CEVAP: Bunlara inanırız. Gaybı mutlak olarak ancak Yüce Allah bilir. Allah Peygamberlerine ve velilerine isterse gayba ait bazı bilgiler verebilir. Bunların yorumunu, keşfi açık büyük din âlimleri, maneviyat önderleri yapabilir. Ahir zaman ile ilgili alâmetleri bundan 1400 küsur yıl önce Resulullah Efendimiz haber vermiştir. Zamanımızda bunların çoğu gerçekleşti, henüz gerçekleşmeyenlerin de vukuu bulacağına, meydana geleceğine bu gerçekleşmeler delil olarak yetişmez mi?
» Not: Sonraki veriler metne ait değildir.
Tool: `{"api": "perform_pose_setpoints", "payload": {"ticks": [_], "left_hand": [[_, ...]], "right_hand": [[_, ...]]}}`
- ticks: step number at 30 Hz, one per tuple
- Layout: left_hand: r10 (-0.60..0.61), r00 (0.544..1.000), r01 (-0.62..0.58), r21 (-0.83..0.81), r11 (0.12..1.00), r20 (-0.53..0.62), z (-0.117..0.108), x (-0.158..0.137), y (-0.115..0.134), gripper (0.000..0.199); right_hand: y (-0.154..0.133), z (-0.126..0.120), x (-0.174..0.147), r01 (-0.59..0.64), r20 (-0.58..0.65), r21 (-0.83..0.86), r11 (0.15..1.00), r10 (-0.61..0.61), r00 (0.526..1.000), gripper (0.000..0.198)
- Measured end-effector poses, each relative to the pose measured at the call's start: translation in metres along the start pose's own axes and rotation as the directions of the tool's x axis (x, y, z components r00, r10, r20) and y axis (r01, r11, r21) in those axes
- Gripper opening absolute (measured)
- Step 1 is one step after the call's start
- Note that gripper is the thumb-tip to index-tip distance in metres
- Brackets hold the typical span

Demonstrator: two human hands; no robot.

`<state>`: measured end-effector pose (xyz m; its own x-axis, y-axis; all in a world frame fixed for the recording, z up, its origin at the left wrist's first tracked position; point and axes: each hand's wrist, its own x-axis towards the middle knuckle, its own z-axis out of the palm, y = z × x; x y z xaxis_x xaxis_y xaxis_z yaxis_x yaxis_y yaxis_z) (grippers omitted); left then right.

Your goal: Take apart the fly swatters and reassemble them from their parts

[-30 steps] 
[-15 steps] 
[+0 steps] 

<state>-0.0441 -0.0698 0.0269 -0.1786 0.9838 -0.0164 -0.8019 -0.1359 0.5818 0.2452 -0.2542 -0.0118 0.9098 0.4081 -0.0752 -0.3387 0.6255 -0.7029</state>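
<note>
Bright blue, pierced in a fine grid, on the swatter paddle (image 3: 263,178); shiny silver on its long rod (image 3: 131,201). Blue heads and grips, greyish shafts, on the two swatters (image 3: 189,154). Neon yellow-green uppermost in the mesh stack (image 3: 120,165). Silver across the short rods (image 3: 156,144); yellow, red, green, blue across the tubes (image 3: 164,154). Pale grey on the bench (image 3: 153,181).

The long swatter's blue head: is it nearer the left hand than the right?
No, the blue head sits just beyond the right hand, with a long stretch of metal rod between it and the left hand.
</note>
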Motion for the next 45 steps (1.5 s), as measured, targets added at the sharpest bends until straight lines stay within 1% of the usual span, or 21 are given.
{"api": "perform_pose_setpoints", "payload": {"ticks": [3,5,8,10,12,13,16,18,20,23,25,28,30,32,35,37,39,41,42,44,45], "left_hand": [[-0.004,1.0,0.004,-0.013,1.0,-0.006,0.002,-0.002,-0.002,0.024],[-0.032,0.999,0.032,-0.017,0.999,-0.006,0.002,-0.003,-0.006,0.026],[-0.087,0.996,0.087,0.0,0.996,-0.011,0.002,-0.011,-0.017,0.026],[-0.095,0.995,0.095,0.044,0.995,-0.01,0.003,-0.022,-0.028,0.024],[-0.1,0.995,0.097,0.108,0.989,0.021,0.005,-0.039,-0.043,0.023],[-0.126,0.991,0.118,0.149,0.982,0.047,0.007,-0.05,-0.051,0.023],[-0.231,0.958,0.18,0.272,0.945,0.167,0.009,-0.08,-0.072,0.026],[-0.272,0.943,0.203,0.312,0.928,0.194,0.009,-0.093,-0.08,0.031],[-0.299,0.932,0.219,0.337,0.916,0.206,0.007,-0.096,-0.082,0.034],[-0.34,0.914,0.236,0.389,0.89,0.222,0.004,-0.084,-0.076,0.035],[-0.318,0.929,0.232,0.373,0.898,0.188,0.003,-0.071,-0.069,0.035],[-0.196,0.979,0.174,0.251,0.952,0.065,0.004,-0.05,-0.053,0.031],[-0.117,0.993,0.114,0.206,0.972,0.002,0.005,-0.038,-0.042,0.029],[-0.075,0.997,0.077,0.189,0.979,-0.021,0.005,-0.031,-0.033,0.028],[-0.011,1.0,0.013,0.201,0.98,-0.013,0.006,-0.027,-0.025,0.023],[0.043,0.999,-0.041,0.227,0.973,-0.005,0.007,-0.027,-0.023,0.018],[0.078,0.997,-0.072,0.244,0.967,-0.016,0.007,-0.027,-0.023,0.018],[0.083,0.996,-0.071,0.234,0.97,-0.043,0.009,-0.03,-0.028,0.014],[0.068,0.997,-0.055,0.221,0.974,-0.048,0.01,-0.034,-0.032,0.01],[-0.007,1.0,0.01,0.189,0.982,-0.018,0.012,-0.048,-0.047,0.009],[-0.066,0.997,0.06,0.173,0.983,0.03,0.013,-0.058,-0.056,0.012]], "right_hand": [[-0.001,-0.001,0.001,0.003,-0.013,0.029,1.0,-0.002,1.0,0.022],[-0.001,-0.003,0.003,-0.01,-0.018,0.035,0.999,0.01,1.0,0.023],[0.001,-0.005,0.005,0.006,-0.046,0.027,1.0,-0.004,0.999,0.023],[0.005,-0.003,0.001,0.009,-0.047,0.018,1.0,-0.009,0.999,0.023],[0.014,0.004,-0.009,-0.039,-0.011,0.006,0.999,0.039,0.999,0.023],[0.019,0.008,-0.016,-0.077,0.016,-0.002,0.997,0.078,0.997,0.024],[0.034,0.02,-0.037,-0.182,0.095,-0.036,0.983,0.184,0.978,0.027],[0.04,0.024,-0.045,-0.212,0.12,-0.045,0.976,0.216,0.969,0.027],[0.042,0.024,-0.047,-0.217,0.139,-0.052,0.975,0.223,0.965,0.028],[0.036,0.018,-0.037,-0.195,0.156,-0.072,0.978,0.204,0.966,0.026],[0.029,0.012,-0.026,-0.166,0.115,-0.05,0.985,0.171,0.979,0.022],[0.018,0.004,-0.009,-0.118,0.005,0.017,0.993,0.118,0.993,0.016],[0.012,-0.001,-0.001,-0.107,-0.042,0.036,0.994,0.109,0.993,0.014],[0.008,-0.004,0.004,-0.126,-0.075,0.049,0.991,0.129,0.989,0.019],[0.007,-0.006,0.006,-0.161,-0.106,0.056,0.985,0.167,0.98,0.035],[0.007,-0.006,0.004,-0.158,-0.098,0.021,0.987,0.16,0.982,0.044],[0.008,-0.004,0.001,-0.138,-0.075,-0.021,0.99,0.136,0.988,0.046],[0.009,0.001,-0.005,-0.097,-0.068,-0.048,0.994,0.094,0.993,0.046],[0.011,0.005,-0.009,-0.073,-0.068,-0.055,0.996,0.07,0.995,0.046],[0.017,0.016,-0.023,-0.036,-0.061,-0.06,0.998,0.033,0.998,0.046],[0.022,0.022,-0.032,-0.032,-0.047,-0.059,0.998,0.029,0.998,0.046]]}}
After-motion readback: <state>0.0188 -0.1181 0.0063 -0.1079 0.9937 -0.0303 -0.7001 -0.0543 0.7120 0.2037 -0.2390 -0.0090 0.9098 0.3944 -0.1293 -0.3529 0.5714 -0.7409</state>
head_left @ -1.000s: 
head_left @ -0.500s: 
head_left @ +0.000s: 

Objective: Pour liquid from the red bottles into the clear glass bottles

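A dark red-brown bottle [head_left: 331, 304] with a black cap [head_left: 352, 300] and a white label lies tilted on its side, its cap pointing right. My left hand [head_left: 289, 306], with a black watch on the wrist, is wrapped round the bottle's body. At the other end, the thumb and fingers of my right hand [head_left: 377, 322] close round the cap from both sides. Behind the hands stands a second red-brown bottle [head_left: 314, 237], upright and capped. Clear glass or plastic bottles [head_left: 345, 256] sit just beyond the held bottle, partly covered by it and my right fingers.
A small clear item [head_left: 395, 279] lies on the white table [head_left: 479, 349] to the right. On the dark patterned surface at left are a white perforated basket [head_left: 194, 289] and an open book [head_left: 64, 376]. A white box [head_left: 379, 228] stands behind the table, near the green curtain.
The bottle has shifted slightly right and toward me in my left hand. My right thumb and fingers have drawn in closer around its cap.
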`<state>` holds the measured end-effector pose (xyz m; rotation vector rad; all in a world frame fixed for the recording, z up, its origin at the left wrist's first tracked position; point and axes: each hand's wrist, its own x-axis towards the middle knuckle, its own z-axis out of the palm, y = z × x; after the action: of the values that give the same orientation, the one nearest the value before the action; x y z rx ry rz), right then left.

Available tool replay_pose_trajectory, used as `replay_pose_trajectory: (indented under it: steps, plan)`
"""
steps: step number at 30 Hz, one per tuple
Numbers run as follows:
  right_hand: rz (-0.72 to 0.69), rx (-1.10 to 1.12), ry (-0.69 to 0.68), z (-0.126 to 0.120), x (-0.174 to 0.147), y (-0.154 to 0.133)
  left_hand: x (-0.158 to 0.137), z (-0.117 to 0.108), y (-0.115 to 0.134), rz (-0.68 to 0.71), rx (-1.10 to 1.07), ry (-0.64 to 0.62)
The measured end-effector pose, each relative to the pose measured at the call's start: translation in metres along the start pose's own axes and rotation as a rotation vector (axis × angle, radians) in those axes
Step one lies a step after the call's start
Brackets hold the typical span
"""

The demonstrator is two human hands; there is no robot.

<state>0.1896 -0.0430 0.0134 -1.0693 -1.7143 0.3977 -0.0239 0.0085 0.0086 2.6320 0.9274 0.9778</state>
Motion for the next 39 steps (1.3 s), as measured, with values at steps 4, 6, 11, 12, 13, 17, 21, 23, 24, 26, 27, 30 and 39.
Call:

Yaşadığımız şu son yıllara bakınız: Afganistan savaşı, Irak savaşı, New York’ta ikiz kulelerin yıkılışı, Filistin’deki zulüm ve şenaatler, dünyanın hercümerç içinde bulunması; AIDS ve diğer tedavisiz esrarlı hastalıklar, bütün dünyanın ve insanlığın başında Demokles’in kılıcı gibi asılı duran nükleer silahlar; kan, ateş, gözyaşı, yüz milyonlarca aç ve sefil insan, adaletsizlik, sömürü; seks çılgınlıkları, paranın tek değer haline gelmesi ve putlaşması… Bütün bunlar ahir zaman alâmetleri değil midir? René Guenon “Kemiyetin Saltanatı ve Ahir Zaman Alametleri” adlı kitabında felsefî bir üslupla tarihin sonuna doğru, dünyada olup bitecekleri anlatmaktadır.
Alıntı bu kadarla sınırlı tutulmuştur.